Also the ugly black double stroke borders in section summaries in small prints (to the left in English) are now using the colors used in the main summary box at the top of page and single stroke, and the same background color is uesd. verdy_p (talk) 09:47, 12 February 2014 (UTC)[reply]
Thank you so much for all of your help Verdy, I will look through things as soon as I'm able to try and unfuzzy and synchronize. Jalexander--WMF 11:12, 12 February 2014 (UTC)[reply]
@Jalexander:: if you have thenecessary privilege, can you add "azb" (Southern Azeri, written in the Arabic script, outside Azerbaijan that uses the Latin script for Azeri "az") to the list of RTL languages in {{Dir}} ? In fact there may be a few other codes to add, if I just consider the list displayed on the Translation statistics, where I see other MediaWiki-supported languages using the Hebrew; Arabic, Aramaic, or Divehi scripts in their displayed autonym: some of these are language variants of another language already listed as RTL in their main variant, or not listed as their main variant is LTR (I think this may concern other African languages, like Haussa. The list should be reviewed by the Wikimedia Language Committee. verdy_p (talk) 14:26, 12 February 2014 (UTC)[reply]
Added azb, I agree we should do a review and see what other languages should be getting the treatment. Jalexander--WMF 00:58, 13 February 2014 (UTC)[reply]

Slight changes to definition of PII, this policy, and data retention policy as a result of question about headers from Verdy_p

verdy p asked a question about HTTP headers on the data retention policy, and so we did some final reviews of our language on that issue. As part of that review, we realized Friday that there was a sentence in the main privacy policy that was poorly drafted (not future-proof) and inaccurate. It prohibited collecting four specific browser properties. This is bad drafting, because it isn't future-proof: what if new browser properties are added by browser manufacturers? What if we realize other existing properties are problematic? It also was inaccurate because some of this sort of data may be collected (but usually not retained or logged) for useful, non-harmful purposes. For example, it could be used to help determine how to make fonts available efficiently as part of our language work.

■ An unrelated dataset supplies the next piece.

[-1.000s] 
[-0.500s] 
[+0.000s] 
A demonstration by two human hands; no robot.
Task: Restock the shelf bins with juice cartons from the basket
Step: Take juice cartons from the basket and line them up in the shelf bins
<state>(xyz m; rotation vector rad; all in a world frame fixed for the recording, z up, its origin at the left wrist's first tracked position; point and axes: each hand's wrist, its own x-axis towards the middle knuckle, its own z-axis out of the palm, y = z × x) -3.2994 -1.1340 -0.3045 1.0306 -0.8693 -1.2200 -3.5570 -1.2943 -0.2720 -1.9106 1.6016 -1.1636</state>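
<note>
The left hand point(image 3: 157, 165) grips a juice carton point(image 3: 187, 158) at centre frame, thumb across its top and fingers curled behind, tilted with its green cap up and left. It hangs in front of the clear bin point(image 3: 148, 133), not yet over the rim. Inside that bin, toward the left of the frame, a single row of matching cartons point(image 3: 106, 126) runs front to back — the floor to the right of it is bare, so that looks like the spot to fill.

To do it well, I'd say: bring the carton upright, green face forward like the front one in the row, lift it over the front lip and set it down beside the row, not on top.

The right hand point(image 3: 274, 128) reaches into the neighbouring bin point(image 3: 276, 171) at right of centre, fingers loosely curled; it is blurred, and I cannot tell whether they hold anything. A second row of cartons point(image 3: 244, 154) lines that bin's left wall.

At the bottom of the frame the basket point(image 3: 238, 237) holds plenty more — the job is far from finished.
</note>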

Reviewing this also made us realize that we'd made a similar drafting mistake in the definition of PII- it was not flexible enough to require us to protect new forms of identifying information we might see in the future.

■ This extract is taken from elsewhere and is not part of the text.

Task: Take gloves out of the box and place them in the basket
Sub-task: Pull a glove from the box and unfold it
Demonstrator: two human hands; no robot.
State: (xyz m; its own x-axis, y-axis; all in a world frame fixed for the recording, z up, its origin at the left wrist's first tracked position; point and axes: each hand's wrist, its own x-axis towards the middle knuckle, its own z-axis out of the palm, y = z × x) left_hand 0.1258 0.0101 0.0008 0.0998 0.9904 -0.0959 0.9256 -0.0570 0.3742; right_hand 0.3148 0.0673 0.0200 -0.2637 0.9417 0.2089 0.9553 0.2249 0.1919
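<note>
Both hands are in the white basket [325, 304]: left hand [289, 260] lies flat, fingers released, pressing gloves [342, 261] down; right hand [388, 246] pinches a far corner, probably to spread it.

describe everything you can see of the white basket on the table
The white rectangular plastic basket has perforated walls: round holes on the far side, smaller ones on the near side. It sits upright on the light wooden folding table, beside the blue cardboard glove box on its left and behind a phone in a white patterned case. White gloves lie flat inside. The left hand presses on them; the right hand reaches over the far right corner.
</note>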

We think the best way to handle this is in three parts, and have made changes to match:

  1. Broaden the definition of PII by adding "at least", so that if we discover that there are new types of identifying information, we can cover them as necessary. This would cover these four headers, for example, but could also cover other things in the future. (change)
  2. Added headers specifically as an example in the data retention policy, so that it is clear this sort of data has to be protected in the same way all other PII. (change)
  3. Delete the specific sentence. (change)

We think, on the whole, that these changes make us more able to handle new types of data in the future, while protecting them in the same way we protect other data instead of in a special case. Please let us know if you have any concerns. -LVilla (WMF) (talk) 18:47, 13 February 2014 (UTC)[reply]

Slight changes? Not in my view! This is MAJOR change. Revoking a commitment, the DAY BEFORE debate is scheduled to close, that browser sniffing is incompatible with this Policy is no slight change. I'm trying not to blow my lid, but I'm really pissed off! The deadline needed extension because of the change and needs extension, retroactively, now. Although it appeared at first that this MAJOR change was slipped in under the wire, I understand that it was prompted by verdy_p's questions starting 1/15. Still, asumming all that LVilla says is valid regarding future-proof-ness, that in no way justifies total removal of the commitment from the policy. The policy is now, once again, a blatant lie. I had fixed it. The time for considering such radical changes was back in December when this was discussed AT LENGTH. @LVilla (WMF): what about that discussion? I'm disappointed that no one else involved in the December discussion said a thing about this troubling change!
  1. Change 1 is awful; see the December discussion. I said then, "Let's not set a bad example and be deceitful about what we collect…" With the changes LVilla has made, Wikimedia IS setTING a bad example and beING deceitful about what IT collectS. FOR SHAME!
  2. Change 2 is awful for the same reasons.
  3. Change 3 … slight? Yeah, and nothing Snowden blew the whistle on was illegal.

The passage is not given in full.